Beberapa waktu yang lalu, muncul sebuah Petisi di Change.org yang menganjurkan agar Menpora secepatnya mendeklarasikan Indonesia keluar dari FIFA. Lantas saja, Petisi ini tidak ditanggapi. Sebab, sudah pada mafhum, keluar dari keanggotaan FIFA artinya malapetaka bagi sepakbola Indonesia. Selanjutnya, bisa ditebak, dimana Petisi ini bermuara.
Baru-baru ini, sebuah Petisi soal PSSI muncul lagi di Change.org dengan tema besar "Meminta La Nyalla Mundur dari PSSI". Petisi ini, mendapat respon yang cukup baik dari Petisi sebelumnya. Sebab, sebagian beranggapan, jika sepakbola Indonesia akan jauh lebih baik tanpa La Nyalla M Mattalitti.
Dengan atau tanpa La Nyalla, sebenarnya tidak terlalu berpengaruh bagi sepakbola Indonesia. Sebab sebenarnya, masalah sepakbola Indonesia tidak tergantung ke 1 orang saja, tapi semua yang terlibat didalamnya.

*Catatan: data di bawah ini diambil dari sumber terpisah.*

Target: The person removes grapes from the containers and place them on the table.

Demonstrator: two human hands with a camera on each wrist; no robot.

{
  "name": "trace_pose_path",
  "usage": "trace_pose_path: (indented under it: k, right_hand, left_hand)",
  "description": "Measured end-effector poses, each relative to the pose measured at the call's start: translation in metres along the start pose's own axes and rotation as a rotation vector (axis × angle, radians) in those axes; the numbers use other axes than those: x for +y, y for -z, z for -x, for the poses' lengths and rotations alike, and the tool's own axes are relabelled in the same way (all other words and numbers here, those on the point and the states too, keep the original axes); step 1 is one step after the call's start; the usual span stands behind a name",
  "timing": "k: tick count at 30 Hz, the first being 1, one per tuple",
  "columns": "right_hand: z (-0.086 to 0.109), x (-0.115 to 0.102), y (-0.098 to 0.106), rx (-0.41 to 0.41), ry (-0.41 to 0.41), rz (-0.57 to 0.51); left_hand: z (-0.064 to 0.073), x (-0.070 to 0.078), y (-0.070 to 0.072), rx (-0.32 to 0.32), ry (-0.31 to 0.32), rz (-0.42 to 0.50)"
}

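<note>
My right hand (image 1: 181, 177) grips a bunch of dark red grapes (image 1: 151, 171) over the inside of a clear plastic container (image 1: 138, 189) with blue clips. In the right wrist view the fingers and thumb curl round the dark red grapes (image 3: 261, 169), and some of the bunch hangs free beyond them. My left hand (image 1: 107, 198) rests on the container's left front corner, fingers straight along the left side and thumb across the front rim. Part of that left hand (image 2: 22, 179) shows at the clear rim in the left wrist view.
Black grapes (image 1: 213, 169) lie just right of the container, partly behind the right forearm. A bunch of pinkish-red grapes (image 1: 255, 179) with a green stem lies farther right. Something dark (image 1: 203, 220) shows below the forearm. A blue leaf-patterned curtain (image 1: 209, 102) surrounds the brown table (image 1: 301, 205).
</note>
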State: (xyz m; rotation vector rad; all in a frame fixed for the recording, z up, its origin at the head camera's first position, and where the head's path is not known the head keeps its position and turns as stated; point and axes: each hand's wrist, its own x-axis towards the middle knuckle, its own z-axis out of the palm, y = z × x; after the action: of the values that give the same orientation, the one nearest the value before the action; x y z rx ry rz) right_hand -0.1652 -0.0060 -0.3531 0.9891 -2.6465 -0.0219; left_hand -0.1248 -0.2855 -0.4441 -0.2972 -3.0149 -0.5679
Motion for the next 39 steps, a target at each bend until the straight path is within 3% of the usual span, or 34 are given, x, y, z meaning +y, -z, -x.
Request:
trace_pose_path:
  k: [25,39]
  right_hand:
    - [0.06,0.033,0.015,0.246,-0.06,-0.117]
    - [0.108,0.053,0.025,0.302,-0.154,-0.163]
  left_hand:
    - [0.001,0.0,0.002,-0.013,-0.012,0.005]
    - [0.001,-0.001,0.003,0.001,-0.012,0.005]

Soal prestasi ada pada Pemain (APPI). Jika pemain yang dipilih ke Timnas memang benar-benar bagus, dan bermain menjadi sebuah kekuatan yang lebih kuat dari kekuatan Timnas negara lainnya dan menang, pasti Timnas Indonesia akan berprestasi. Artinya, jika Timnas mampu mengalahkan Timnas-timnas dari negara lain, Timnas Indonesia pasti berjaya.
Pemain yang sering memperkuat Timnas boleh jadi yang terbaik se-Indonesia. Tapi, mereka tidak lebih baik dari pemain di Timnas negara lain, apalagi bermain dalam satu tim. Saat kuliah dulu, ungkapan "orang biasa (tidak kaya dan tidak miskin) lebih merasa luar biasa (kaya) dari yang memang luar biasa (kaya)" sangat familiar di telinga saya.
Jika punggawa Timnas Indonesia memang lebih jago main bolanya dari pemain di Timnas negara lain baik secara individu maupun tim. Selayaknya ungkapan Sendal Jepit dipasangkan dengan Jokowi lalu, siapa saja yang menjadi Ketua Umum PSSI Timnas Indonesia pasti akan tetap berjaya.
Soal penunggakan gaji oleh klub apalagi. Sejauh yang sering terdengar, isu ini bukan karena ada yang nilep kas klub, tapi karena klub memang lagi krisis finansial. Nah, apa ada jaminan jika La Nyalla mundur, klub tidak akan dilanda krisis finansial lagi, jika memang pelaku usaha di negeri ini masih enggan menamkan modalnya di klub.
Jika La Nyalla dijadikan alasan kenapa pelaku usaha enggan bergabung dengan klub, apa itu tidak berlebihan, bukankah PSSI (La Nyalla) tidak pernah ikut campur masalah finansial klub. Mafia? Ah, isu ini tidak pernah bisa dibuktikan. Lalu, apakah Petisi baru itu akan berakhir sama seperti Petisi sebelumnya? Terlebih dahulu mari kita buat hitung-hitungannya.
Yang dimaksud rakyat Indonesia berarti yang ada di Sabang sampai Merauke, yang jumlahnya kurang lebih 250 juta jiwa. Jumlah ini tentu saja masih kebanyakan jika hanya soal rakyat yang dimaksud La Nyalla, karena itu dipersempit saja menjadi Suporter ke-18 klub ISL. Jumlah suporter ke-18 klub ISL juga tentu saja masih kebanyakan, sebab suporter masing-masing klub ISL jumlahnya sekitar 10-12 ribu jiwa. Jadi, kita persempit lagi saja jadi masing-masing klub ISL hanya memiliki 5000 suporter saja, berarti total ada 90 ribu jiwa hasil dari hasil 5000x18.
Nah, mampukah Petisi tersebut meraih dukungan setidaknya 2/3 dari jumlah 90 ribu diatas (60.000)? Allohu alam, bisa jadi bisa tidak, biar dihitung masing-masing saja. Tapi bagaimanapun, untuk menghormati sesama kompasianer, Petisi itu akan saya bubuhi tanda tangan.